The Brennan Center has tracked nearly 500 restrictive bills introduced since the 2020 election alone. The Republican Party—the modern incarnation of the party that once claimed to be Lincoln’s—has abandoned any pretense of expanding the electorate.
They have concluded, rationally and cynically, that their policy agenda (tax cuts for billionaires, climate denial, abortion bans) is so unpopular that they cannot win in a free and fair high-turnout election. So they are not trying to win more votes. They are trying to eliminate the votes of their opponents.
This is not democracy. This is elective autocracy by litigation.
And the breakdown is already here. The “major breakdown in modern American society” that the question forecasts is not coming. It is here. It is the refusal of 74 million Americans to accept the legitimacy of the 2020 election. It is the January 6th insurrection. It is the open talk of “national divorce” and secession in conservative media.
Why? Because when you systematically delegitimize the votes of your political enemies—when you tell Black voters in Atlanta or Detroit or Philadelphia that their ballots are suspect, their precincts are closed, and their access is restricted—you are not protecting electoral integrity. You are telling them that the regime has no claim to their allegiance.

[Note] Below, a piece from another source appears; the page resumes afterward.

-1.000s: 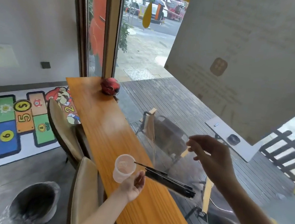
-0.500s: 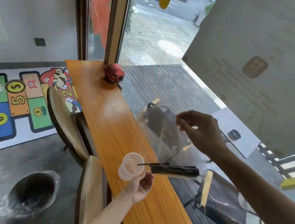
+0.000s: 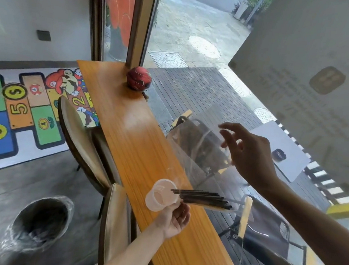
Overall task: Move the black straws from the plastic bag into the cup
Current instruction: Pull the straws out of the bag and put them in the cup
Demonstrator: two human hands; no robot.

That is precisely what Dred Scott told enslaved Americans. It is precisely what Plessy told Jim Crow America. And it is precisely what Shelby County tells the multiracial democracy of 21st-century America.
The Verdict of History
John Roberts famously said that “the way to stop discrimination on the basis of race is to stop discriminating on the basis of race.” He offered that platitude as a reason to gut the VRA. It is nonsense.
The way to stop racial discrimination in voting is to enforce anti-discrimination laws with a federal hammer, because the states that engaged in it for a century have not reformed themselves; they have merely refined their techniques.
The Republican Party has made a calculated choice. They have looked at the demographic trajectory of the country—the browning of the electorate—and decided that democracy is the enemy of their power. So they have turned to the courts, just as the slave power did in 1857, to do what they cannot do at the ballot box: entrench minority rule.
The Civil War was fought because Dred Scott made compromise impossible. The next crack-up—whether it is a constitutional crisis, mass civil disobedience, or worse—will be fought because Shelby County made fair elections impossible.
The robes have changed color, but the rot remains the same. And the American republic, once again, is sleepwalking into the abyss, convinced that a Supreme Court ruling cannot break a nation.
It can. It has. And if the Voting Rights Act is not restored—with teeth, with preclearance, and with fury—it will happen again. This time, we will not have a Lincoln to stitch it back together.